Wir brauchen nun einen Kaffee. An Cafes mangelt es absolut nicht. Das schon im Beitrag ‚Käsekuchen‘ erwähnte ‚Deli Cafe‘ ist preiswert und trotz der Lage am Bahnhof ruhig. Hier werden wir so mit 7€ pro Person einen Pott Kaffee und zwei Teilchen eine gute Rast machen können. Im nahegelegen Green Café bezahlt man für ein Törtchen und ein Kännchen Kaffee 12€. Im Szenesafe ein paar Ecken weiter war ein Apfelsaft mit Eis für €4,50 das günstigste Getränk.
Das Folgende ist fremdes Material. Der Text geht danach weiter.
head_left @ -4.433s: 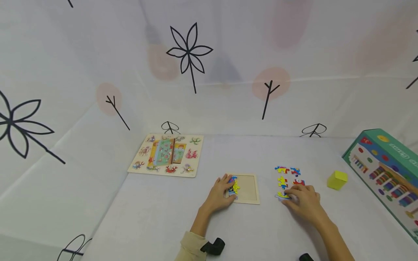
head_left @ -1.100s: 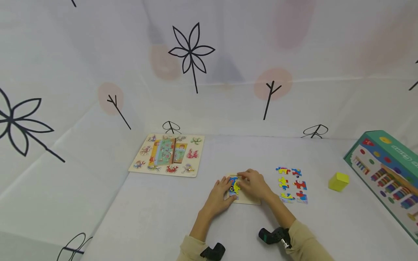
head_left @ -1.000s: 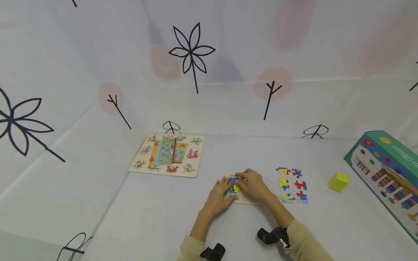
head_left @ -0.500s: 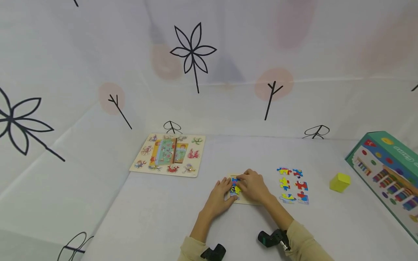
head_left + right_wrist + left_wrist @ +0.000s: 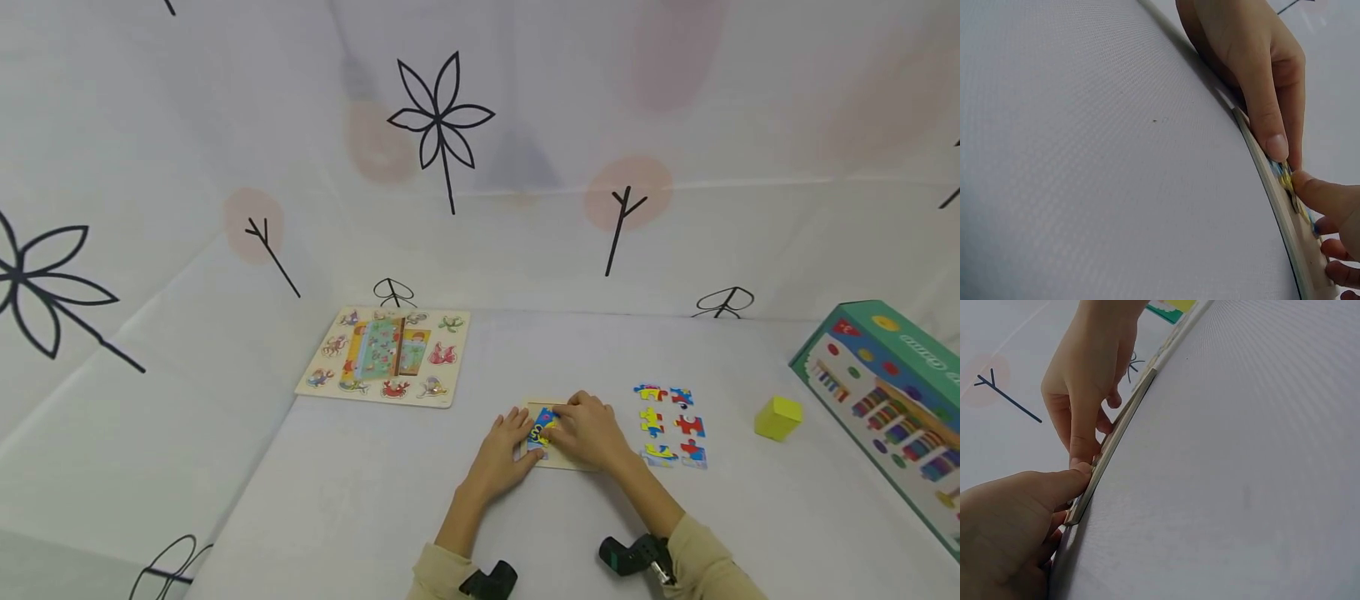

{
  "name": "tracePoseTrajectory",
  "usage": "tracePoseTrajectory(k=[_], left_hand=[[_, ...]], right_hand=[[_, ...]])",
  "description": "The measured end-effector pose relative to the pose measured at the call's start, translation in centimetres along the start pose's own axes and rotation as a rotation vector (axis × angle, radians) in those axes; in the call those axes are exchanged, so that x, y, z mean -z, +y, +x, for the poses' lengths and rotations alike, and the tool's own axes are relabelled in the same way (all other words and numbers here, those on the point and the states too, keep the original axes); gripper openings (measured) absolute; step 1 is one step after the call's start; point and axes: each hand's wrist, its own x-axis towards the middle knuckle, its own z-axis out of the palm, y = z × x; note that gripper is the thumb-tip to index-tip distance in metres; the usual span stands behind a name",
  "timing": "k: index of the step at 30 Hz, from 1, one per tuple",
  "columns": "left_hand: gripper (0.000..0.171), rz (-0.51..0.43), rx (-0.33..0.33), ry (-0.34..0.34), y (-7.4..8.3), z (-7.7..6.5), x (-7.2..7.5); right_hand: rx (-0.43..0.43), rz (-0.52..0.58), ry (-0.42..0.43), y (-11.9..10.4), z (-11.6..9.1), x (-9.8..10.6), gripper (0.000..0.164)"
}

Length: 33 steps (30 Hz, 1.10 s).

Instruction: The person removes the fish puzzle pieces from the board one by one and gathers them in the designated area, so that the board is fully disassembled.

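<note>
A shallow wooden puzzle tray lies on the table, with colourful joined jigsaw pieces along its left side. That strip sits slightly slanted. My left hand holds the tray's left side, fingers and thumb reaching over the rim onto the pieces. My right hand pinches a jigsaw piece at the strip's right edge with thumb and fingers; most of that piece is hidden. In the right wrist view, the thumb of the right hand touches the yellow and blue pieces, close to the left thumb.
Several loose jigsaw pieces lie in two columns right of the tray. Beyond them stand a yellow block and a large toy box. A wooden picture board lies at the back left. White cloth hangs behind.
From the loose pieces on the right, my right hand has moved left to the tray. The joined strip has tilted slightly to the right. My left hand has stayed by the tray.
</note>
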Motion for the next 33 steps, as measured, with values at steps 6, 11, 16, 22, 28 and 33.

Am späten Nachmittag tauchen sie überall auf, Schüler in Schuluniformen. Hemd und Krawatte, Sacko und Hose. Schülerinnen in einem Art Faltenrock. Angeblich sind die Röcke in Kōbe am längsten. Jede Schule hat ihre eigenen Stoffmuster und Farben. Lediglich die Schuhe sind frei wählbar. Die ganz Kleinen tragen sogar einheitliche Schulhüte und Ranzen.

Wir ruhen uns zu Hause aus, am Abend gehen wir noch mit Freunde Essen. Das gehört in den Beitrag ‚Essen gehen‘

Zwischenbilanz:
Durch den Besuch bei Hanna habe ich keinen typischen Japanurlaub erlebt. Kōbe ist eine guter Ausgangspunkt für viele Tagesausflüge nach Osaka, Kyoto, Hiroschima, Himeji sogar nach Tokyo oder dem Fuji.
Ich bin nicht so auf Hotsopts aus, wollte hauptsächlich den Alltag erleben. Die bisherigen Tage waren ein toller Einstieg in ein Land, das ich bestimmt noch mal besuchen werde.